While some couples are naturally skeptical of both open relationships and marriages, as they are worried about the impact this can have on their relationship satisfaction, or that it’s the first step toward divorce.
However, new research shows that open relationships actually have a 92% to 97% success rate, similar to monogamous relationships. More than that, 45% of couples report feeling happier after opening the relationship — with a higher rate of overall sexual satisfaction than those in monogamous relationships.
Despite all of these pros, the research also highlights that 40% of couples in open relationships reported feeling stigma or discrimination because of their choice to be open.
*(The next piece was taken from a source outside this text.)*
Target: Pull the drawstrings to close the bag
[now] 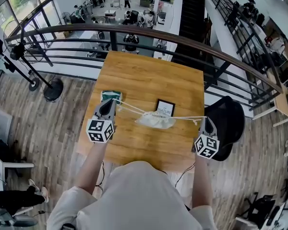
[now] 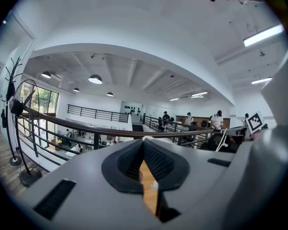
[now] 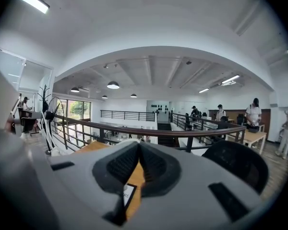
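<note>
One white bag (image 1: 156, 120) mid-counter (image 1: 134, 71), beside one framed card (image 1: 165, 107). Two drawstrings (image 1: 130, 108) stretched apart, one each way. Left claw (image 1: 113, 102), right claw (image 1: 205, 120): each clamped shut on one.

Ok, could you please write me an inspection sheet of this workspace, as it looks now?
Surface: wooden table, standing next to a railing.
Job's things: white bag lies mid-table; its drawstrings stretch out to both sides.
Clutter: framed card behind the bag; green object beyond the left gripper.
Grippers: left gripper and right gripper each shut on the drawstrings, held wide apart.
Cables: thin cable hangs below the table's near edge.
Surroundings: black chair at the right; fan stand at the left; people on the floor below.
</note>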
However, open marriages don’t have to be unhealthy or toxic with the right attitude and boundaries in place.
They can actually be very beneficial to the relationship if both partners are secure and on board with the dynamic.
Communication: Open marriages can help facilitate communication in a relationship, as both partners are encouraged to express their feelings and be honest about their sexual activities. This can help communication overall in the relationship, boosting the couple's overall satisfaction.
Excitement: Opening up the marriage can lend a certain amount of fun or excitement to the dynamic, and may even boost the couple’s own sex life!
Trust: Open marriages are built on trust and respect, with both partners trusting each other to abide by the rules and boundaries they have put in place.
Less jealousy: Even though some couples don’t cope well with jealousy in a relationship, in healthy doses — it can actually benefit the couple overall!
Less pressure: Instead of feeling pressure to fulfill your partner’s sexual desires, opening the relationship removes this kind of tension.
Appreciation: At the end of the day, open marriages can boost your overall happiness in a relationship — as you are both satisfied and content sexually. This can lead to a greater appreciation for your partner and your relationship, as you feel fulfilled and content in every way.